En Belgique, les grandes fortunes ne sont taxées ni sur leur patrimoine financier , ni sur les revenus de ce patrimoine, car leurs dividendes sont accumulées dans des sociétés qui bénéficient d’un taux de prélèvement de 0 % grâce au mécanisme des RDT (revenus définitivement taxés). Là où un petit actionnaire doit concéder 30 % sur les dividendes qu’il perçoit.

3. « La Belgique est très égalitaire »

Pour Étienne de Callataÿ, l’indice de Gini montre que la Belgique est un pays égalitaire. De même, selon Bruno Colmant, « les solutions d’Oxfam sont bonnes d’un point de vue conceptuel, mais cela ne s’adapte pas à la Belgique. Notre pays est globalement très égalitaire et nous ne sommes pas concernés par les excès de l’économie de marché américaine. »

Pourtant, l’économiste français Thomas Piketty a montré que si les inégalités de revenus sont plus importantes aux États-Unis, les inégalités de patrimoine sont très fortes dans les pays européens. C’est donc logiquement les patrimoines qu’il faut taxer en priorité pour réduire le fossé riche-pauvre.

Dans un récent article académique, l’économiste Arthur Apostel a étudié la répartition des fortunes en Belgique. On y voit combien le fossé est grand dès lors qu’on prend l’angle des patrimoines : le 1 % le plus riche possède autant que les 74 % les moins riches[1]. Si, lors d’un mariage, cent personnes devaient se partager le gâteau et que l’une d’entre-elles en mangeait autant que 74 autres, on introduirait rapidement une règle pour éviter l’indigestion de l’un et la disette des autres.

Quant à l’indice de Gini, non seulement il concerne non pas les patrimoines mais les revenus, mais même quant à ceux-ci, sa valeur est douteuse. En effet, il est basé sur les revenus fiscaux, qui découlent surtout des revenus professionnels et ignorent presque totalement les revenus financiers.

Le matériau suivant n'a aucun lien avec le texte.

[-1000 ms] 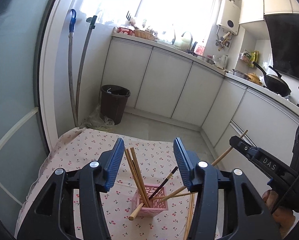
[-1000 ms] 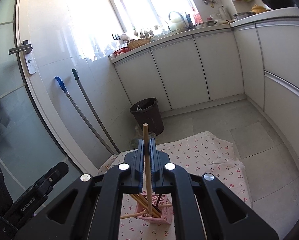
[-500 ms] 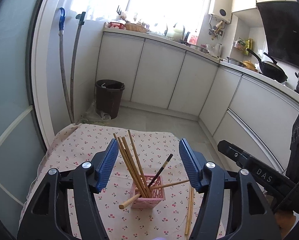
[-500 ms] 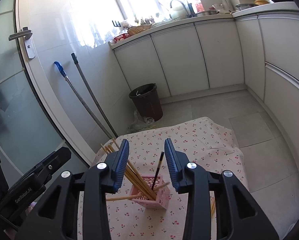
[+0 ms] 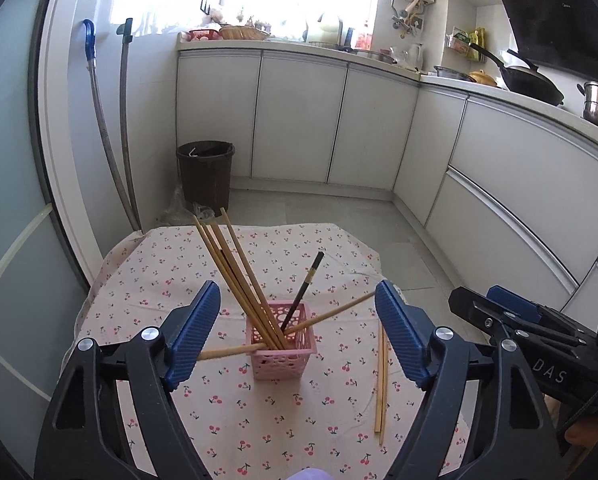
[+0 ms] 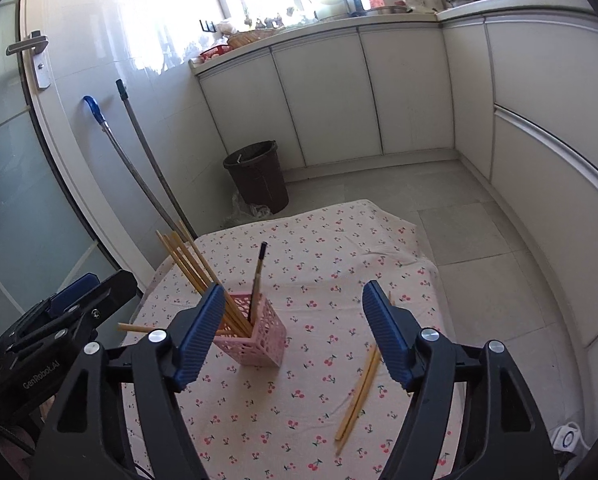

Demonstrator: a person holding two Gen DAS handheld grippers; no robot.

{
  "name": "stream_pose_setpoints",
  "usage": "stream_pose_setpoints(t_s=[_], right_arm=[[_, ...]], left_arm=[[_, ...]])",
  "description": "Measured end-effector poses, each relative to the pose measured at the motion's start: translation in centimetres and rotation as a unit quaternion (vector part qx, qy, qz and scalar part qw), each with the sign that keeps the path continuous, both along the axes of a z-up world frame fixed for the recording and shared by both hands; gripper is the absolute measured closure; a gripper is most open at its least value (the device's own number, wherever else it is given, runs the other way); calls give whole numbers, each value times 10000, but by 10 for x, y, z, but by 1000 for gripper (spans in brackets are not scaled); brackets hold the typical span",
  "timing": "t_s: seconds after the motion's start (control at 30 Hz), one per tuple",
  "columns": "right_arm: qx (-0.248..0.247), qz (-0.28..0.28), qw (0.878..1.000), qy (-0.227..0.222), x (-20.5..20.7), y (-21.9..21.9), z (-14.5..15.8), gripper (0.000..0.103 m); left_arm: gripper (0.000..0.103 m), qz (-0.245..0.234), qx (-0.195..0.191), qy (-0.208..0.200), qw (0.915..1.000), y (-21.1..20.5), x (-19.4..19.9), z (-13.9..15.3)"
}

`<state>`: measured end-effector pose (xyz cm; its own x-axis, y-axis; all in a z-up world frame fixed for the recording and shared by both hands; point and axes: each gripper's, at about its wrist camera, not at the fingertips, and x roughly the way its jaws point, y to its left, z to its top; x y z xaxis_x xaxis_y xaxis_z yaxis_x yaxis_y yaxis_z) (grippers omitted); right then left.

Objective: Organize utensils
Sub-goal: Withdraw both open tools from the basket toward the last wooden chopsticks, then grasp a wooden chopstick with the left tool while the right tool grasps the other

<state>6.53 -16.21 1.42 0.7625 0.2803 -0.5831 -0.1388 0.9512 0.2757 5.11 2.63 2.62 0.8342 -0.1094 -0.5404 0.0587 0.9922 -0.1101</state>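
A pink perforated basket (image 5: 281, 344) (image 6: 257, 334) stands on a cherry-print cloth (image 5: 259, 412) (image 6: 323, 264). Several wooden chopsticks (image 5: 235, 276) (image 6: 191, 266) and one black chopstick (image 5: 303, 290) (image 6: 257, 280) lean out of it; one wooden stick (image 5: 331, 312) lies slanted through it. Two loose wooden chopsticks (image 5: 380, 376) (image 6: 357, 392) lie on the cloth to its right. My left gripper (image 5: 297, 326) hovers above the basket, its jaws opening with nothing pressed between them. My right gripper (image 6: 293, 330) hangs over the cloth beside the basket, jaws opening and empty.
A dark waste bin (image 5: 206, 174) (image 6: 259, 176) stands on the floor beyond the cloth. Two long handles (image 5: 111, 152) (image 6: 139, 168) lean on the left wall. White cabinets (image 5: 299, 120) run along the back and right, with pans (image 5: 527, 80) on the counter.
The right gripper let go of the wooden chopstick it held upright and spread wide; that stick now rests in the basket. The left gripper widened too. Both hands sank toward the cloth.
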Motion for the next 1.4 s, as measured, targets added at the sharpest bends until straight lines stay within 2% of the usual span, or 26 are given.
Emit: stream_pose_setpoints(t_s=[0.1,0.17,0.23,0.33,0.4,0.5,0.6,0.77,0.97,1.2,1.4], right_arm=[[49,-327,9994,129,-7,-16,-6,22],[105,-614,9979,156,-13,-31,-9,12],[258,-812,9961,250,-19,-45,-12,9],[494,-1046,9920,505,-25,-67,-22,7],[696,-1201,9880,677,-27,-82,-29,7],[1052,-1426,9802,885,-27,-100,-37,7],[1481,-1512,9706,1151,-24,-114,-46,7],[2017,-1436,9580,1447,-19,-121,-59,7],[2192,-1343,9534,1579,-16,-119,-65,7],[2423,-1293,9463,1706,-12,-121,-72,7],[2577,-1242,9408,1817,-9,-122,-77,7]], left_arm=[[22,-49,88,79,9999,-6,-4,-8],[16,-68,110,169,9998,-8,-6,-15],[8,-108,118,308,9994,-11,-8,-23],[7,-347,200,723,9966,-21,-4,-42],[7,-575,303,1092,9919,-35,-2,-60],[7,-1019,491,1744,9782,-59,2,-100],[7,-1244,798,2080,9669,-77,1,-142],[8,-1549,1305,1750,9635,-90,0,-182],[8,-1446,1131,1934,9638,-85,18,-205],[8,-1545,1295,1992,9590,-96,24,-220],[8,-1509,1344,1950,9597,-98,27,-221]])
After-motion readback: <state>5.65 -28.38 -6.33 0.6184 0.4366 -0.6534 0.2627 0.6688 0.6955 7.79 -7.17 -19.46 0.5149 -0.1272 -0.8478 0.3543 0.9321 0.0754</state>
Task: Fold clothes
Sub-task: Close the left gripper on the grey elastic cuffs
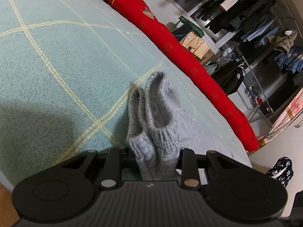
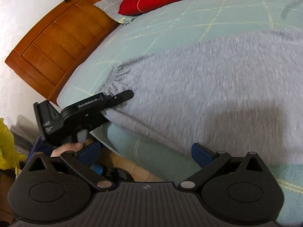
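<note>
Folding barely begun, by my reading: grey trousers (image 2: 198, 87) lie spread nearly flat over the checked sheet (image 2: 170, 19), filling centre and right of the right wrist view, with no fold laid across the body that I can see. Left gripper (image 1: 155, 157) is clamped on the elastic waistband (image 1: 151, 113), which stands bunched and doubled between its jaws, low centre of the left wrist view; the same gripper shows at left of the right wrist view, biting the gathered waistband at the bed's edge. Right gripper (image 2: 144, 153) hangs spread wide over the near hem, blue pads (image 2: 200, 153) clear of cloth, holding nothing. Right view is smeared, so fine creases cannot be judged.

Left to do, judged: whole fold, then smoothing.

Around: red bolster (image 1: 180, 47) runs along the far side, upper centre to right; wooden headboard (image 2: 56, 43) upper left; clothes rack (image 1: 255, 28) upper right. Bolster lies near the trousers' far side and may crowd the fold.
</note>
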Action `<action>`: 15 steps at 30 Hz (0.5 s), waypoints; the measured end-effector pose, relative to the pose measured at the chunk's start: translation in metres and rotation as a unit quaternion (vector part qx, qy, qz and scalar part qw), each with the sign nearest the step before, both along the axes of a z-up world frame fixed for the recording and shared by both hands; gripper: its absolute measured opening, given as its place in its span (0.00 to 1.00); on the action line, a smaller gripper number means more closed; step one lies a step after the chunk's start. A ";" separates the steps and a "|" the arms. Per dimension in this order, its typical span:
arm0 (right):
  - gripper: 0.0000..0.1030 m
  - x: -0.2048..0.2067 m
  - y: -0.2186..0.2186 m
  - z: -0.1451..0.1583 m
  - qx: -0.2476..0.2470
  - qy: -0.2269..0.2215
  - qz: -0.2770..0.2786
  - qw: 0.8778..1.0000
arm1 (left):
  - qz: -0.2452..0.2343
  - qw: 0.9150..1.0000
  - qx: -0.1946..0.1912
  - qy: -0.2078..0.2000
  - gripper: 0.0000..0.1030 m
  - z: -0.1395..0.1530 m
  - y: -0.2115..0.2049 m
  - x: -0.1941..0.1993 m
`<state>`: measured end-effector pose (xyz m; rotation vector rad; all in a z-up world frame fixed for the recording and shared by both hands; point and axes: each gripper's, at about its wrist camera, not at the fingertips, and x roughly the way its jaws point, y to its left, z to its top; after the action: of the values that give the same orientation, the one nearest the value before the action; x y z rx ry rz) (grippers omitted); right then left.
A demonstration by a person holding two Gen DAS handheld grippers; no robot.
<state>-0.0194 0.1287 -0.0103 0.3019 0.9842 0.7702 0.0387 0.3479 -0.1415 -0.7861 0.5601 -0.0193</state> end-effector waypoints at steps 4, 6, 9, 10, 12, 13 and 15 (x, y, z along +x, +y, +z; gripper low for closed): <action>1.00 0.016 -0.001 0.018 0.009 -0.032 -0.011 0.999 | 0.000 1.000 -0.002 -0.001 0.28 -0.001 0.001 -0.001; 1.00 0.035 0.000 0.021 0.011 -0.036 -0.025 0.999 | 0.001 1.000 0.000 0.002 0.28 0.000 0.000 -0.001; 1.00 0.067 0.006 0.014 0.012 -0.018 -0.040 0.999 | 0.001 1.000 0.008 0.009 0.28 0.002 0.000 0.001; 1.00 0.075 0.008 0.010 0.009 -0.013 -0.041 0.999 | 0.000 1.000 0.012 0.012 0.28 0.004 0.000 0.002; 1.00 0.089 0.013 0.003 0.005 -0.003 -0.043 0.999 | -0.001 1.000 0.016 0.016 0.28 0.005 0.000 0.003; 1.00 0.096 0.016 0.000 0.005 0.000 -0.045 0.999 | -0.002 1.000 0.017 0.017 0.28 0.006 0.001 0.003; 1.00 0.108 0.021 -0.006 0.004 0.004 -0.047 0.999 | -0.003 1.000 0.019 0.016 0.28 0.005 0.001 0.003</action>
<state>0.0883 0.1496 -0.0161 0.3568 0.9679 0.6882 0.0417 0.3489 -0.1360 -0.7494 0.5919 -0.0027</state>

C’est ce même vision tronquée qui fait dire à l’avocate Typhanie Afschrift que « comparativement et proportionnellement les riches paient plus d’impôts que les pauvres. » Cela vaut uniquement si l’on compare un gros salaire à un bas salaire, puisque l’impôt des personnes physiques suit une courbe progressive (sans l’être énormément).

Mais c’est loin d’être le cas si l’on tient compte des revenus du capital et surtout des patrimoines. Un salaire moyen est taxé à 28 % (sans même tenir compte des prélèvements pour la sécu) tandis que la société Financière de la Sambre, détenue par Gérald et Ségolène Frère (enfants d’Albert Frère) paye 0,09 % d’impôts sur un bénéfice de 1,7 milliard d’euros[2].

À Typhanie Afschrift, qui affirme « je m’inquiète plus parce que les pauvres sont pauvres, plutôt que de critiquer les riches pour leurs richesses », rappelons plutôt ces mots de Victor Hugo éclairant  le processus d’exploitation capitaliste : « C’est de l’enfer des pauvres qu’est fait le paradis des riches ».

Marco Van Hees, député PTB


[1]     ArthurApostel, Daniel W.O’Neill, « A one-off wealth tax for Belgium: Revenue potential, distributional impact, and environmental effects », in Ecological Economics, Volume 196, Juin 2022.

[2]     Selon les comptes annuels 2021, derniers chiffres disponibles.